What is required: From the data underneath, reproduce exactly the stretch that begins at the line with "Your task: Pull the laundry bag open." and ends after the line with "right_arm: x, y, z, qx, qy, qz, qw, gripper".

Excerpted data:
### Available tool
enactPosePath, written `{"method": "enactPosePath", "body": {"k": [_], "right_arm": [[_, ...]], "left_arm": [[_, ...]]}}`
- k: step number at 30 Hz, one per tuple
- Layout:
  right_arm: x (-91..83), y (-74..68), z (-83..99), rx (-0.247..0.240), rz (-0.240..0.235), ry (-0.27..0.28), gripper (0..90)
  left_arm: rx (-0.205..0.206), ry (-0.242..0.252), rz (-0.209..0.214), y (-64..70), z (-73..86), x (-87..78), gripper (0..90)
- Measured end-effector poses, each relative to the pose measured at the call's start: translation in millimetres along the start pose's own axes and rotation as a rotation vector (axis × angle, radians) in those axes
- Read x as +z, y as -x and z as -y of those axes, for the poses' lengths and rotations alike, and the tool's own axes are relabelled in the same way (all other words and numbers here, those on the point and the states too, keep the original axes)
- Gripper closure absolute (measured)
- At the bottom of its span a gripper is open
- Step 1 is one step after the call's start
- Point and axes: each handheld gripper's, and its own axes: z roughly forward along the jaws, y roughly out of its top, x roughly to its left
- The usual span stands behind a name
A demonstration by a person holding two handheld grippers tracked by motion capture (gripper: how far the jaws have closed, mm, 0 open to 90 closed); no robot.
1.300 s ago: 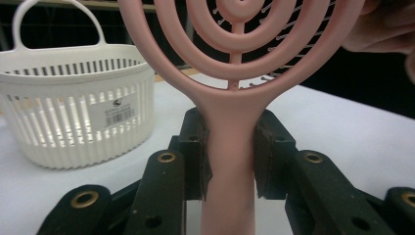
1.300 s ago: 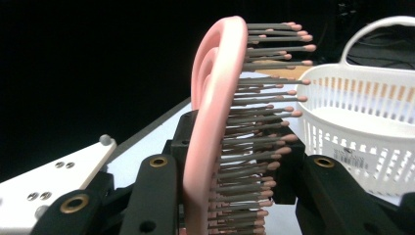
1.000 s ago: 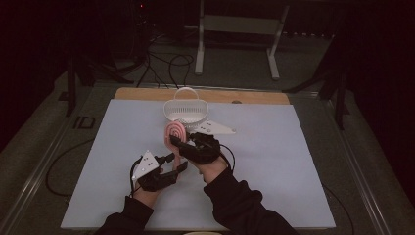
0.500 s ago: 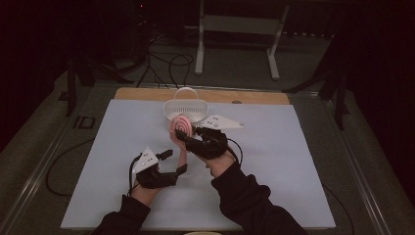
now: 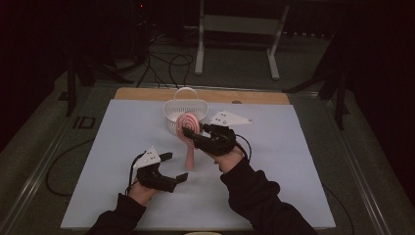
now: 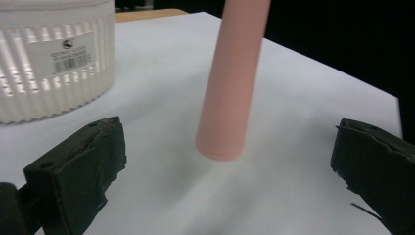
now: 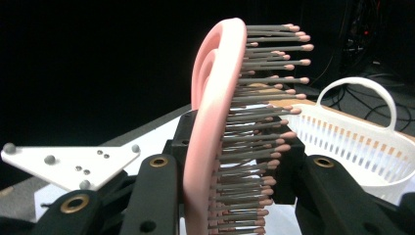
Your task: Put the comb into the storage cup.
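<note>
**Pink hairbrush held upright in front of the white basket**

The pink hairbrush [image 5: 189, 128] stood nearly upright at the centre of the high view, its round head up and its handle pointing down toward the white sheet [image 5: 293, 161]. In the right gripper view the head [image 7: 215, 127] ran up the middle of the frame, seen edge-on, with grey pink-tipped bristles pointing to the frame's right. In the left gripper view the handle [image 6: 230, 83] came down from the top centre, and its flat end sat just above or on the sheet; I could not tell which.

Your right gripper [image 5: 195, 139] was clamped on the brush, its jaws pressed against either side of the lower part of the head. Its grey three-cornered plate [image 5: 230, 118] showed just right of the basket in the high view.

Your left gripper [image 5: 172, 166] lay lower left of centre in the high view, near the handle's lower end but apart from it. Its jaws were spread wide and held nothing, with the handle standing between and beyond them in its own view.

The white slatted basket [image 5: 173, 105] sat just behind the brush head, upper centre in the high view, with its hoop handle raised. It showed at the upper left of the left gripper view [image 6: 49, 63], a barcode label on its wall, and at the right of the right gripper view [image 7: 357, 142].
</note>
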Motion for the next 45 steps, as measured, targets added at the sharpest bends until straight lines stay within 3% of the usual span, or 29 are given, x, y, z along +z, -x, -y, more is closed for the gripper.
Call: {"method": "enactPosePath", "body": {"k": [19,31,45], "right_arm": [[-16.6,13.4,-7.7,-0.058,-0.009,0.02,64.1],[-26.2,18.6,-12.1,-0.074,-0.012,0.031,64.1],[-35.6,22.9,-29.7,-0.12,0.028,0.064,64.1]], "left_arm": [[0.043,-0.067,0.014,-7.3,3.7,-29.5,0.3],[0.04,-0.068,-0.029,-13.2,25.1,-48.8,0.3],[0.041,-0.083,-0.099,-15.4,39.5,-65.6,0.4]]}}
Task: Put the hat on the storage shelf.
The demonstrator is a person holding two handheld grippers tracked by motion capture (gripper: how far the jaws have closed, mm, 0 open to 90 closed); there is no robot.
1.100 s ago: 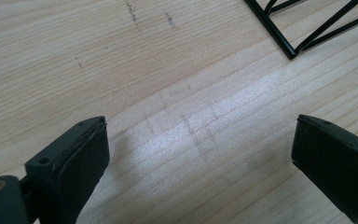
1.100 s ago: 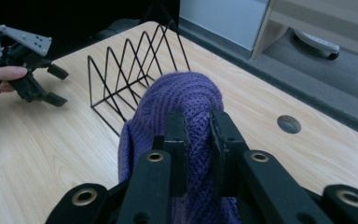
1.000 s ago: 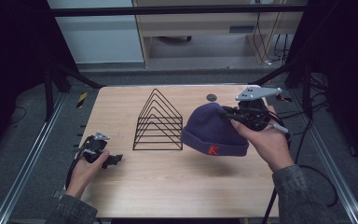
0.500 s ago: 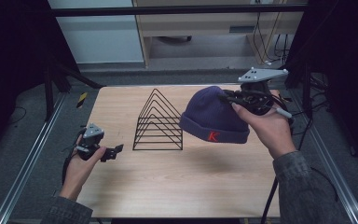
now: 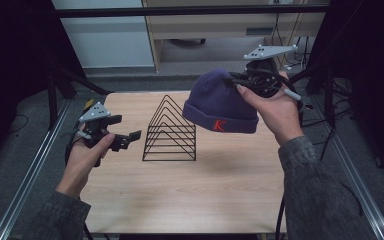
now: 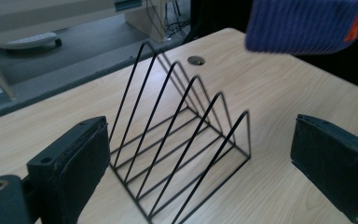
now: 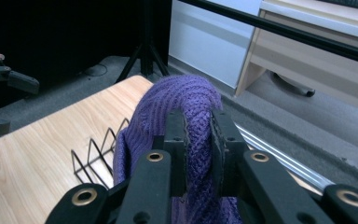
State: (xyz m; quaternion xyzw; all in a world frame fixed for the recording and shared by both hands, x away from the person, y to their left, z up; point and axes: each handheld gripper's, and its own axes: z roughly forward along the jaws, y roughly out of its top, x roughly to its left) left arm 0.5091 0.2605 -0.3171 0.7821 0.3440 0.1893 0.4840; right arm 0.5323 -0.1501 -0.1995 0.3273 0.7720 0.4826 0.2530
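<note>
A purple knit beanie (image 5: 219, 103) with a red K on its cuff hangs in the air to the right of and above a black wire rack (image 5: 171, 130). My right gripper (image 5: 237, 82) is shut on the beanie's crown; in the right gripper view the knit (image 7: 186, 105) is pinched between the two jaws. The left gripper (image 5: 130, 139) is open, held just left of the rack, empty. In the left gripper view the rack (image 6: 182, 140) stands between the spread jaws and the beanie's cuff (image 6: 307, 25) shows at top right.
The wooden table (image 5: 190, 200) has a small round hole (image 6: 196, 59) behind the rack. Metal rails (image 5: 30, 170) run along both sides. Dark tripod legs (image 5: 75, 80) stand beyond the far left corner, and a cabinet (image 5: 215, 25) stands behind.
The right gripper has lifted the beanie off the table and up to the right of the rack. The left gripper has risen and moved toward the rack's left side.
</note>
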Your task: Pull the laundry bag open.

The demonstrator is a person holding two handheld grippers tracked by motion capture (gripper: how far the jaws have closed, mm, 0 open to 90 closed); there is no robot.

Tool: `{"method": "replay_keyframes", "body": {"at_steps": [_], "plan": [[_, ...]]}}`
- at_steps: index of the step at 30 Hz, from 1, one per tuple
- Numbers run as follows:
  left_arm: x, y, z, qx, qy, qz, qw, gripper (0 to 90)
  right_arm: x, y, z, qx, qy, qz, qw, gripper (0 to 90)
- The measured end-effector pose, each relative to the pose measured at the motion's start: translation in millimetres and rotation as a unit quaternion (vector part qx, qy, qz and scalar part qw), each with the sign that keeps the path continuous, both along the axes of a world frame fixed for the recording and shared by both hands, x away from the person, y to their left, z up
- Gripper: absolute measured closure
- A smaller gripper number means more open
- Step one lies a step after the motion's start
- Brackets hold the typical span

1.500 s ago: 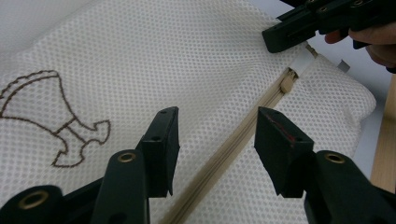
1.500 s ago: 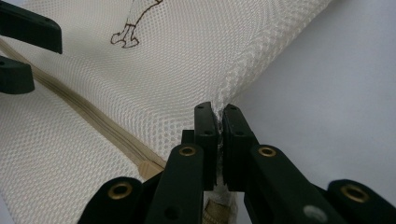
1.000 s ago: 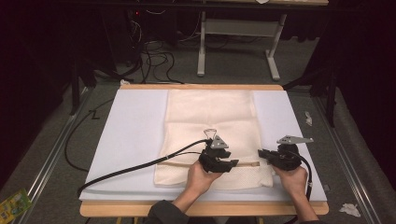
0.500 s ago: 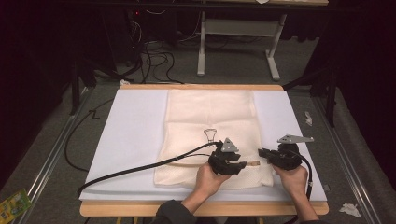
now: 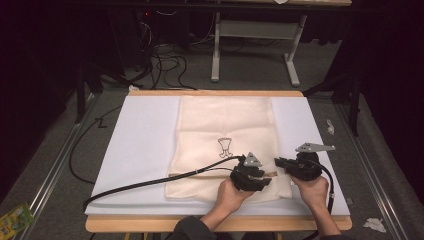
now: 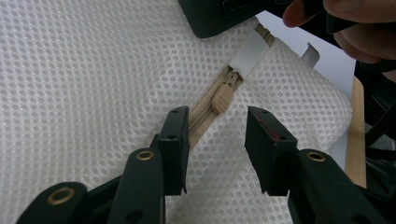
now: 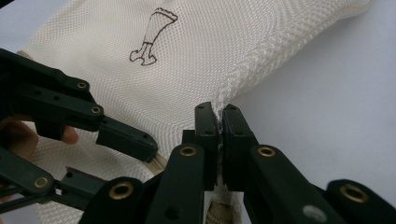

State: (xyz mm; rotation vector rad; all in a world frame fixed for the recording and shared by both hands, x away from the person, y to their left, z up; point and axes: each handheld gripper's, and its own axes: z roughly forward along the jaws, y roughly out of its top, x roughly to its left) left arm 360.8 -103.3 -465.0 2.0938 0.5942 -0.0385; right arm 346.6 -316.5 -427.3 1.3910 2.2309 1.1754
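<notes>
Mesh laundry bag, cream honeycomb net printed with a small dark figure, lies flat on the white table pad; whether it holds anything cannot be told. Its beige zipper pull sits just ahead of the spread jaws of the left gripper. The right gripper is clenched on the bag's stitched edge.

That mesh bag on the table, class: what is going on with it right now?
A person works on a cream mesh bag lying flat on the white table. The right hand-held gripper is shut on the bag's edge, pinning it. The left hand-held gripper is open, its jaws either side of the tan zipper pull, not yet gripping it. The zipper looks nearly or fully at its end stop.
</notes>
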Motion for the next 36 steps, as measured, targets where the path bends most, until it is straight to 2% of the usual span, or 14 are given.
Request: {"method": "replay_keyframes", "body": {"at_steps": [3,6,10,16,17,20,21,26,28,36], "plan": [[-2.3,-4.5,-1.6,0.003,-0.007,-0.006,1.0,59.3,0.1,1.8,-0.8,-0.004,0.0,0.003,1.0,87.9],[-2.7,-6.9,-2.8,-0.002,-0.001,-0.008,1.0,59.7,0.0,2.2,-1.5,-0.005,0.001,0.004,1.0,87.9],[-0.4,-7.3,-4.0,-0.009,0.004,-0.01,0.9999,65.1,-0.1,3.0,-2.2,-0.002,0.002,0.003,1.0,87.9],[-1.9,-6.7,-3.1,-0.007,0.006,-0.015,0.9998,72.1,0.3,4.0,-3.9,-0.003,0.003,0.008,1.0,87.9],[-3.5,-6.3,-1.5,-0.016,0.01,-0.024,0.9995,73.8,0.3,4.2,-4.0,-0.001,0.003,0.007,1.0,87.9],[-5.0,-6.2,-0.9,-0.017,0.004,-0.024,0.9996,74.1,0.6,4.4,-5.3,0.002,0.003,0.006,1.0,87.9],[-3.0,-6.8,-2.7,-0.017,0.014,-0.023,0.9995,74.3,0.6,4.5,-5.8,0.003,0.003,0.006,1.0,87.9],[1.9,-8.9,-6.0,-0.019,0.028,-0.017,0.9993,76.0,0.9,5.8,-7.0,0.002,0.005,0.007,1.0,87.9],[4.7,-9.9,-7.0,-0.024,0.042,-0.014,0.9988,76.6,1.0,5.9,-7.3,0.002,0.006,0.007,1.0,87.9],[4.3,-17.8,-4.2,-0.005,0.04,-0.017,0.999,82.7,1.6,6.6,-8.2,0.004,0.005,0.007,1.0,87.8]]}}
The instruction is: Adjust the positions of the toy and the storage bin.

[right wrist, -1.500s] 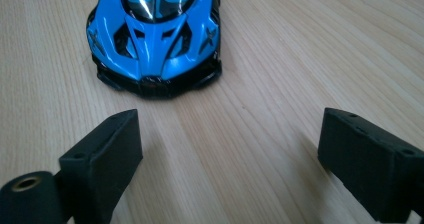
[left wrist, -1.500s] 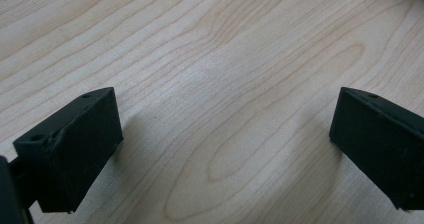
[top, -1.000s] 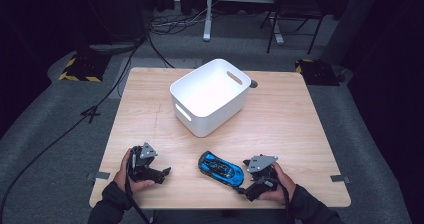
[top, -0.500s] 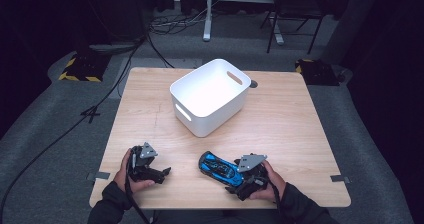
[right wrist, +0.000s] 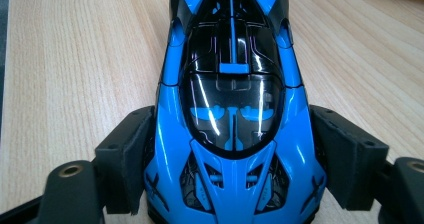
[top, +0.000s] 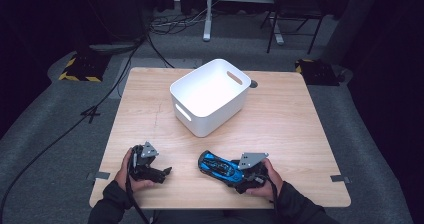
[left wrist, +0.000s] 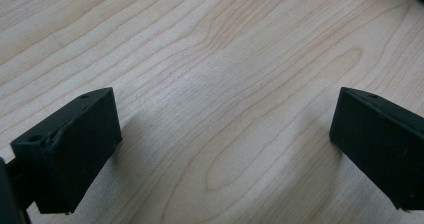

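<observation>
A blue and black toy car (top: 215, 165) lies near the front edge of the wooden table (top: 290, 124), right of centre. My right gripper (top: 231, 174) has come in over its rear end. In the right gripper view the two black jaws press against both flanks of the car (right wrist: 232, 59), so the right gripper (right wrist: 230, 154) is shut on it. My left gripper (top: 167, 171) rests on the table at the front left, pointing right. Its jaws stand wide apart over bare wood, so the left gripper (left wrist: 225, 134) is open and holds nothing.
A white plastic bin (top: 200, 116) with handle slots stands at the middle of the table, behind the car, and nothing shows inside it. Cables, chair legs and a yellow-black striped block lie on the dark floor beyond the table.
My right gripper slid left from beside the car until its jaws straddle the car and close on its sides. The left gripper has stayed put.
</observation>
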Available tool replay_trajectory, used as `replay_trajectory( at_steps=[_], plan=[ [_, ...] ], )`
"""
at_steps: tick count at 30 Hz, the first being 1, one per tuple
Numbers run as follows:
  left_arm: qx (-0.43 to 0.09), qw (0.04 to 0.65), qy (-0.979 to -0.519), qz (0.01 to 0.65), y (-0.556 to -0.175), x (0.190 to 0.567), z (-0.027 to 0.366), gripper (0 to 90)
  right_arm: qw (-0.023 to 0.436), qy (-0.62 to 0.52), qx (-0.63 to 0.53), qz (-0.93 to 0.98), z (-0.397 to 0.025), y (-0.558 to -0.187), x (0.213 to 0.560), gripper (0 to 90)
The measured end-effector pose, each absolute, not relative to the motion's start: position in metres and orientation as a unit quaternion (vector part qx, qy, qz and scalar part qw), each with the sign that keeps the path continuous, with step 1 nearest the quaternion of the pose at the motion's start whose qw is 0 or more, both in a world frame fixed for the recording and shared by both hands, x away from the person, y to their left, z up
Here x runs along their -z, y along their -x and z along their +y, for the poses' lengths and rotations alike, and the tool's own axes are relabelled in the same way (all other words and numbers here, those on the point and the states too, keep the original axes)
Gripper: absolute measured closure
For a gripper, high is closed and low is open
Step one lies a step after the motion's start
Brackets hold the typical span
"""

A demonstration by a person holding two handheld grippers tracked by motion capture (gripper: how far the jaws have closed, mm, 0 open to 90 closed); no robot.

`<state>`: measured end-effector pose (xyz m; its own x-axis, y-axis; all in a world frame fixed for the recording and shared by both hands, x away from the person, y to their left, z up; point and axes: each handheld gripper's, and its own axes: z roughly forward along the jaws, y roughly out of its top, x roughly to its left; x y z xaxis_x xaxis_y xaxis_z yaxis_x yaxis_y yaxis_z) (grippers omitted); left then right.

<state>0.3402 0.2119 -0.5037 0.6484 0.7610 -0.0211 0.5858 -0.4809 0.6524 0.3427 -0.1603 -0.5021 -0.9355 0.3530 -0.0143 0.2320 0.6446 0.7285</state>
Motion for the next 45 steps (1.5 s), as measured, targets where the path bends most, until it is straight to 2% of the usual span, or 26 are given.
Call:
replay_trajectory(
  at_steps=[8, 25, 27, 30, 31, 32, 34, 36, 37, 45],
  plan=[
    [-0.141, 0.318, -0.85, 0.395, -0.342, 0.503, 0.21, 0.4, 0.081, -0.172, -0.38, 0.905, -0.17, -0.346, 0.5, 24.4],
    [-0.142, 0.32, -0.851, 0.392, -0.344, 0.503, 0.21, 1.6, 0.153, -0.323, -0.362, 0.861, -0.284, -0.38, 0.498, 24.4],
    [-0.138, 0.325, -0.85, 0.392, -0.343, 0.502, 0.21, 3.8, 0.163, -0.345, -0.359, 0.852, -0.301, -0.383, 0.499, 24.4],
    [-0.139, 0.339, -0.844, 0.391, -0.343, 0.501, 0.209, 21.1, 0.169, -0.375, -0.361, 0.837, -0.324, -0.385, 0.5, 24.4],
    [-0.139, 0.333, -0.847, 0.391, -0.344, 0.499, 0.209, 19.5, 0.176, -0.379, -0.357, 0.835, -0.328, -0.385, 0.5, 24.4],
    [-0.147, 0.333, -0.847, 0.388, -0.344, 0.498, 0.208, 13.8, 0.184, -0.385, -0.354, 0.832, -0.332, -0.385, 0.499, 24.4],
    [-0.146, 0.341, -0.845, 0.386, -0.345, 0.495, 0.207, 19.6, 0.188, -0.401, -0.354, 0.824, -0.342, -0.386, 0.5, 24.4],
    [-0.153, 0.348, -0.843, 0.38, -0.346, 0.49, 0.205, 15.3, 0.186, -0.409, -0.357, 0.819, -0.349, -0.387, 0.501, 24.4],
    [-0.153, 0.348, -0.843, 0.38, -0.346, 0.49, 0.205, 17.5, 0.188, -0.409, -0.357, 0.819, -0.349, -0.387, 0.501, 24.4],
    [-0.186, 0.406, -0.824, 0.347, -0.351, 0.452, 0.191, 17.6, 0.188, -0.411, -0.359, 0.817, -0.349, -0.387, 0.501, 24.3]
  ],
)
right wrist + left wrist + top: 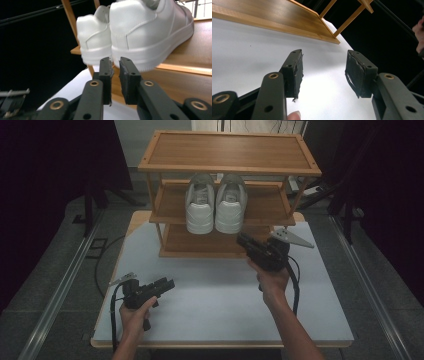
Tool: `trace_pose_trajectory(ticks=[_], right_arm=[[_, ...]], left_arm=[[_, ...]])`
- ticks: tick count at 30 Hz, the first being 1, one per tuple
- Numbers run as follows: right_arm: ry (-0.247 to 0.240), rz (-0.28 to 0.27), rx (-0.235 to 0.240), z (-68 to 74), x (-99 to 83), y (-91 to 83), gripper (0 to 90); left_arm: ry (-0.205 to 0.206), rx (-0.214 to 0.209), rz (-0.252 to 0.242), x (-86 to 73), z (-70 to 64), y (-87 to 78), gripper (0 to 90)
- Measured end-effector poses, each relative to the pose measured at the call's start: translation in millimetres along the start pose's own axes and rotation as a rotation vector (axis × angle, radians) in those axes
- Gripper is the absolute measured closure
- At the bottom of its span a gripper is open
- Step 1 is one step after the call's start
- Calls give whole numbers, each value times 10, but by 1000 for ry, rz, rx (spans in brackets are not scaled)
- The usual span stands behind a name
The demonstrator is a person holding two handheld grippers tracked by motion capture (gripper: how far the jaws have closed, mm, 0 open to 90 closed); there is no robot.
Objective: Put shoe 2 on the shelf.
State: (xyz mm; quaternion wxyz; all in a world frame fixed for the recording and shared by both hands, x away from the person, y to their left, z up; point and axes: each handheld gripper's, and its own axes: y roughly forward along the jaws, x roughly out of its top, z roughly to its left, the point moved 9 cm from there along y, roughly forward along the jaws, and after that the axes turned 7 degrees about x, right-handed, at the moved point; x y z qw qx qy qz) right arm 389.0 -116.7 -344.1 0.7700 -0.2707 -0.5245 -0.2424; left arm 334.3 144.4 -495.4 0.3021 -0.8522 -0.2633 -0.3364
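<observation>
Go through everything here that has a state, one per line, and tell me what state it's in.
Left hand-held gripper: open, jaws wide apart, nothing between them, over the white tabletop.
Right hand-held gripper: jaws nearly closed with a narrow gap, holding nothing, just below the shoes' heels.
White shoes: upright, side by side on the middle shelf, heels towards the person.
Wooden rack: standing upright, top shelf bare.

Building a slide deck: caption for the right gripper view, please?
Right claw, jaws nearly closed and empty, points at two white sneakers on the wooden rack.
</observation>
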Motion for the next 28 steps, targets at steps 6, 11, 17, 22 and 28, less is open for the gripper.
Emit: trace_pose_trajectory(ticks=[6,11,17,22,28], right_arm=[[-44,9,20,-13,-319,-284,730],[-73,18,6,-72,-612,-501,694],[-85,51,-1,-145,-935,-664,655],[-64,64,3,-198,-1092,-701,627],[-82,56,-18,-181,-1078,-706,531]], left_arm=[[-3,4,-3,4,8,-7,475],[2,9,-1,0,19,-7,474],[5,8,0,-7,14,2,471],[6,6,1,-7,11,3,468],[14,-1,-6,12,-6,-13,458]])
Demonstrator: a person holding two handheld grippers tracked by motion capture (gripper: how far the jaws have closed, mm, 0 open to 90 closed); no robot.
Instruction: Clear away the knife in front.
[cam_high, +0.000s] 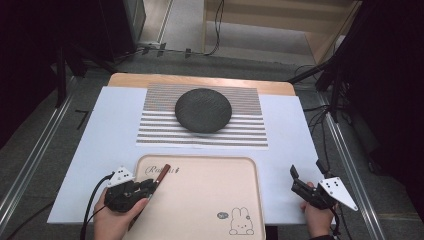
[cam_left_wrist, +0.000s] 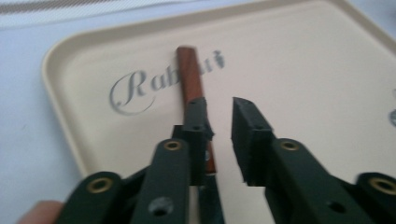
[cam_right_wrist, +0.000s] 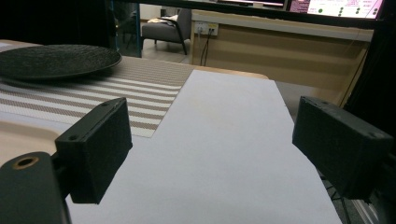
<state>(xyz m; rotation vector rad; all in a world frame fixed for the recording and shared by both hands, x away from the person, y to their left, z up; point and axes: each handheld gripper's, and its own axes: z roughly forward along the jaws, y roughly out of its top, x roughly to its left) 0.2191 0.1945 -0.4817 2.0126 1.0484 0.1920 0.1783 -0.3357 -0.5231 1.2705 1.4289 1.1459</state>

Answer to this problem:
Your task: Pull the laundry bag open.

The demonstrator is a person holding two handheld grippers tracked by motion capture (gripper: how far the jaws have closed, mm, 0 open to 90 closed); there is no robot.

Tool: `{"method": "replay_keyframes", "body": {"at_steps": [_], "plan": [[_, ...]]}}`
- at_steps: index of the step at 30 Hz, from 1, one per tuple
- Numbers run as follows:
  left_arm: x, y, z, qx, qy, qz, qw, gripper (0 to 90)
  right_arm: x, y, z, qx, qy, qz, qw, gripper (0 to 90)

The reply to this exercise is complete.